### [WHAT IS NEEDED]
Set down, please, exactly the lines below that run from the line with "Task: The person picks" to the line with "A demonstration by", both lines included.

[Recorded data]

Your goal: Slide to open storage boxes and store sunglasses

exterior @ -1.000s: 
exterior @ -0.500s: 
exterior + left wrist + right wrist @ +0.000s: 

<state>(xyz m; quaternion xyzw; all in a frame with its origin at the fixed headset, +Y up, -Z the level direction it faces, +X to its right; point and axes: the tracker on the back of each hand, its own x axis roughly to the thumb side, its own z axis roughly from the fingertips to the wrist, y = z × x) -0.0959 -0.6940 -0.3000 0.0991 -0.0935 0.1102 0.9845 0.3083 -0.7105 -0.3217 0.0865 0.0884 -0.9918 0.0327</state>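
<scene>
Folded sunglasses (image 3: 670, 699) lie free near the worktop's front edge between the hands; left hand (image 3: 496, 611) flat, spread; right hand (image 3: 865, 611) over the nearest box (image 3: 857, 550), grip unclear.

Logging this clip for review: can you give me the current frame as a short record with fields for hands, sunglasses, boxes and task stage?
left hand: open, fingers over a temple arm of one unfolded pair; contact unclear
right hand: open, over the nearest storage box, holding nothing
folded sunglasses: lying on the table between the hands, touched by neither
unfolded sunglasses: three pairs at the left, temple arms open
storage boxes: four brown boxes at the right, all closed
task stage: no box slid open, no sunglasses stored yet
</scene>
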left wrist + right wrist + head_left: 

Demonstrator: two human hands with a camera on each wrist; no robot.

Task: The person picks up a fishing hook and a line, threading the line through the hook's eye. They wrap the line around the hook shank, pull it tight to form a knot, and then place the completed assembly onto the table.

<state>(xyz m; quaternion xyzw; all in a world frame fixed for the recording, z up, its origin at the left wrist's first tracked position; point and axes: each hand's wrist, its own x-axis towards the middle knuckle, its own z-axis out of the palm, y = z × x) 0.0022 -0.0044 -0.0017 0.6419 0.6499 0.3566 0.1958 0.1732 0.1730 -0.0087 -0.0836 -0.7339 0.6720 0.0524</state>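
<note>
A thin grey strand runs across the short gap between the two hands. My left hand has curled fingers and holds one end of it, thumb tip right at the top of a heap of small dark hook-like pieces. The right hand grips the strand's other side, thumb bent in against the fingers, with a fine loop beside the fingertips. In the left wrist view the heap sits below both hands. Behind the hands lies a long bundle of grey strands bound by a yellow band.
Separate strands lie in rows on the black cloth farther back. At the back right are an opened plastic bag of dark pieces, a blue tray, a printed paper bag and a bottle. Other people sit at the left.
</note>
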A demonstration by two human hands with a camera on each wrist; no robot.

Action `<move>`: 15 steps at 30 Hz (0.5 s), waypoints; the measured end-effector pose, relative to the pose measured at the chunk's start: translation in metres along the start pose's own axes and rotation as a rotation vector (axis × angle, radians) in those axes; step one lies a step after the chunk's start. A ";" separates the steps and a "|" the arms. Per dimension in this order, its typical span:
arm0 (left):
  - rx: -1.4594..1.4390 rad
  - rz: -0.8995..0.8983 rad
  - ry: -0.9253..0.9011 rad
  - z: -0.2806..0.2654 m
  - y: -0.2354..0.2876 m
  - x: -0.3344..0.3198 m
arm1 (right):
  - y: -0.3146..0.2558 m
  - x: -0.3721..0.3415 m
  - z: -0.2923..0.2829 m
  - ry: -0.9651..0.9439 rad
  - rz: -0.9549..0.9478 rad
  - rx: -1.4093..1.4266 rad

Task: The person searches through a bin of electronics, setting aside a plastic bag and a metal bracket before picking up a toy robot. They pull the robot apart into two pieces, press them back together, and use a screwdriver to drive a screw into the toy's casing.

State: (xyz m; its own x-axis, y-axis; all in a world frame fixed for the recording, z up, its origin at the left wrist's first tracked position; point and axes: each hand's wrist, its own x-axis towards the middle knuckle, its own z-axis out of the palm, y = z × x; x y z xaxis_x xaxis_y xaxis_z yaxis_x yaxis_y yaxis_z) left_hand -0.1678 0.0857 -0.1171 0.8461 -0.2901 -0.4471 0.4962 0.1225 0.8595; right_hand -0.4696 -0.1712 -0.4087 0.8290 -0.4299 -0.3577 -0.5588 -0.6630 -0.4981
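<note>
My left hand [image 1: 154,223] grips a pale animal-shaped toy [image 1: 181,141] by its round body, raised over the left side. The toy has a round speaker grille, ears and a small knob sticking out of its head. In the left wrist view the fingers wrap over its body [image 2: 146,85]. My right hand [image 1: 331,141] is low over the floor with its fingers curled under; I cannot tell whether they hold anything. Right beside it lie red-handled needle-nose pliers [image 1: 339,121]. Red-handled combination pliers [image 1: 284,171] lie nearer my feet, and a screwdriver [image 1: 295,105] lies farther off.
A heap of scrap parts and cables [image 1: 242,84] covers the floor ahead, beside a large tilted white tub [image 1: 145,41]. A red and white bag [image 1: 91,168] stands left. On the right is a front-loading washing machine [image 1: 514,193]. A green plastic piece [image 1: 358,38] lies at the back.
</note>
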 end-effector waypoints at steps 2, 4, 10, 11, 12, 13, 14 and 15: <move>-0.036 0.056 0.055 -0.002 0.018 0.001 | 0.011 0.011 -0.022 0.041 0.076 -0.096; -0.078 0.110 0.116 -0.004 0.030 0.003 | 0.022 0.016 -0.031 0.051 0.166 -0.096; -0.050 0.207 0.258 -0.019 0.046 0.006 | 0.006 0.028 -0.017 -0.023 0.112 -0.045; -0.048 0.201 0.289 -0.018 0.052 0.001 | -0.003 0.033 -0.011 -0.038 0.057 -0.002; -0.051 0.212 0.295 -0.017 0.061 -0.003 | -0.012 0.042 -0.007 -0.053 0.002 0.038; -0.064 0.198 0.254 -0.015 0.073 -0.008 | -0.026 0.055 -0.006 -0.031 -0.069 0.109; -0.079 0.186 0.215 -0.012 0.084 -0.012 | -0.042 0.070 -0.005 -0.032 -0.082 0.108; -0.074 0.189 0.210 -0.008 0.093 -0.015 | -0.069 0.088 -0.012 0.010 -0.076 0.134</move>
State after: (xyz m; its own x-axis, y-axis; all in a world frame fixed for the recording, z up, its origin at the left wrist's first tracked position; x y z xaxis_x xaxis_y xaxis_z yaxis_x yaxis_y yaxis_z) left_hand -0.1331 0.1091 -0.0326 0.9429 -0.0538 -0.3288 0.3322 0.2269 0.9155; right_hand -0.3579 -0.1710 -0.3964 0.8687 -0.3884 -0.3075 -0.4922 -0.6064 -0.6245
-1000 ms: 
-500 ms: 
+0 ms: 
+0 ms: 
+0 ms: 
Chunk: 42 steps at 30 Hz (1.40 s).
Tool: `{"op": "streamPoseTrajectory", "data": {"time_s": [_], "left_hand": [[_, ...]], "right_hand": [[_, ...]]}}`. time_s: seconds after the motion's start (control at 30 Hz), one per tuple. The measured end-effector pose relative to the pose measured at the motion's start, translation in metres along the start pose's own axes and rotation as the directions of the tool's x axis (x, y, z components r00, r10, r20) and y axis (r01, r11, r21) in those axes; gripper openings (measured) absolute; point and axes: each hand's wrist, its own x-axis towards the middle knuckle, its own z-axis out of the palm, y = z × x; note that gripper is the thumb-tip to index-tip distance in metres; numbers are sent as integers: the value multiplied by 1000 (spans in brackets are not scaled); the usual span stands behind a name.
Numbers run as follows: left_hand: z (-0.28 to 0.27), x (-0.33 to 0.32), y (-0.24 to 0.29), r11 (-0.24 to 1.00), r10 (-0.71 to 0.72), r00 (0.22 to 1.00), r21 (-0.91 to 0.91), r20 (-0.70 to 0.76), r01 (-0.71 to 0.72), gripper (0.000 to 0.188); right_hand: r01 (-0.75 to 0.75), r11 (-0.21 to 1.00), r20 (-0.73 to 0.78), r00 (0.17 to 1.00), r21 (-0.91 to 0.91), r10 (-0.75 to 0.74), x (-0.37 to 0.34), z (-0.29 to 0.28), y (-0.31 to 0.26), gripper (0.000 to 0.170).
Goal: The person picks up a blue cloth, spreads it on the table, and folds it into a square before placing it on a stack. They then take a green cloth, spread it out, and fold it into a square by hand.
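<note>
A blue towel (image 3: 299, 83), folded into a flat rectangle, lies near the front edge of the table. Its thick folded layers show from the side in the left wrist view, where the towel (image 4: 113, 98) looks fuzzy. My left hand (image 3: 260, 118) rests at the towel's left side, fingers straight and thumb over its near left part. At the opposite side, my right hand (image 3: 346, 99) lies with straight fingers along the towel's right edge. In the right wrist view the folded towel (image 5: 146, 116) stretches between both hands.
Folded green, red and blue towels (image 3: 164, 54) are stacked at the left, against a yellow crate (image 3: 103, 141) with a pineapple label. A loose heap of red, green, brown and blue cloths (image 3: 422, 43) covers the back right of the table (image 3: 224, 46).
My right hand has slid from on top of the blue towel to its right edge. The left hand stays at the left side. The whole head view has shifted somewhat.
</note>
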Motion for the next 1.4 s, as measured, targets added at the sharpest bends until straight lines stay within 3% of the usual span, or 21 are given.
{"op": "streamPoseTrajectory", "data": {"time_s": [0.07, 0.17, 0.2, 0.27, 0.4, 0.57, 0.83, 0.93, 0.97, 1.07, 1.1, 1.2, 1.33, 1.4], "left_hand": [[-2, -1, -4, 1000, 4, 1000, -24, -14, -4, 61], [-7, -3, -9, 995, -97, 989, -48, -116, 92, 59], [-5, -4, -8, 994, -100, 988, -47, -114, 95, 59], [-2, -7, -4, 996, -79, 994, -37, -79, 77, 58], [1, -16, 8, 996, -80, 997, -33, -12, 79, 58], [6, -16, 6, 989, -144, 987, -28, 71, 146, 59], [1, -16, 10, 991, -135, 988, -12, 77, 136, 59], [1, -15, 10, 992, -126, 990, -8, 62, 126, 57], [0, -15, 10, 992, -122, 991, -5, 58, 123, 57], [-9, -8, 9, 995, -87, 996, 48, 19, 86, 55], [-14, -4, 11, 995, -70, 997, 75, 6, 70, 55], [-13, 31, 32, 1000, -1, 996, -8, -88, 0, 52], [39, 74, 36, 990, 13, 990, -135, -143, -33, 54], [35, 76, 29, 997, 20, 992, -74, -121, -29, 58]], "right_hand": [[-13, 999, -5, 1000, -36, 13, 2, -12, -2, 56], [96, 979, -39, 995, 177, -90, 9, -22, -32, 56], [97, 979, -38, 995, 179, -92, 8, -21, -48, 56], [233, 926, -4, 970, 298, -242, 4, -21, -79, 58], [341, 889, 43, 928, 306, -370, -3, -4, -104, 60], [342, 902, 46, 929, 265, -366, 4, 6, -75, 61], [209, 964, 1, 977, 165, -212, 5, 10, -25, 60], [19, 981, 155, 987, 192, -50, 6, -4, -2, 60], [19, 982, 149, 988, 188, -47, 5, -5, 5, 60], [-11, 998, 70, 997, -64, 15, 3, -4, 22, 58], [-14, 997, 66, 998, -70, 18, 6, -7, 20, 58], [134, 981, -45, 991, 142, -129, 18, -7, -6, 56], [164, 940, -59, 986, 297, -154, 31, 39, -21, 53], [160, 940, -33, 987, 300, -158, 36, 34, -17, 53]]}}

### [ANSWER SPACE]
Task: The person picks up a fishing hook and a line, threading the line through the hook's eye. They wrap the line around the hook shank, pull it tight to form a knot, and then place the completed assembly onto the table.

<state>(xyz m; quaternion xyzw; all in a world frame fixed for the recording, z up, its origin at the left wrist's first tracked position; point and axes: each hand's wrist, its own x-axis towards the middle knuckle, its own z-axis out of the palm, y = z × x) 0.0022 -0.0044 -0.0017 0.6419 0.6499 0.3566 0.1958 0.1732 0.1730 -0.0087 -0.0836 -0.7339 0.6720 0.0524</state>
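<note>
A thin grey strand runs across the short gap between the two hands. My left hand has curled fingers and holds one end of it, thumb tip right at the top of a heap of small dark hook-like pieces. The right hand grips the strand's other side, thumb bent in against the fingers, with a fine loop beside the fingertips. In the left wrist view the heap sits below both hands. Behind the hands lies a long bundle of grey strands bound by a yellow band.
Separate strands lie in rows on the black cloth farther back. At the back right are an opened plastic bag of dark pieces, a blue tray, a printed paper bag and a bottle. Other people sit at the left.
</note>
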A demonstration by two human hands with a camera on each wrist; no robot.

With this, the exercise is done.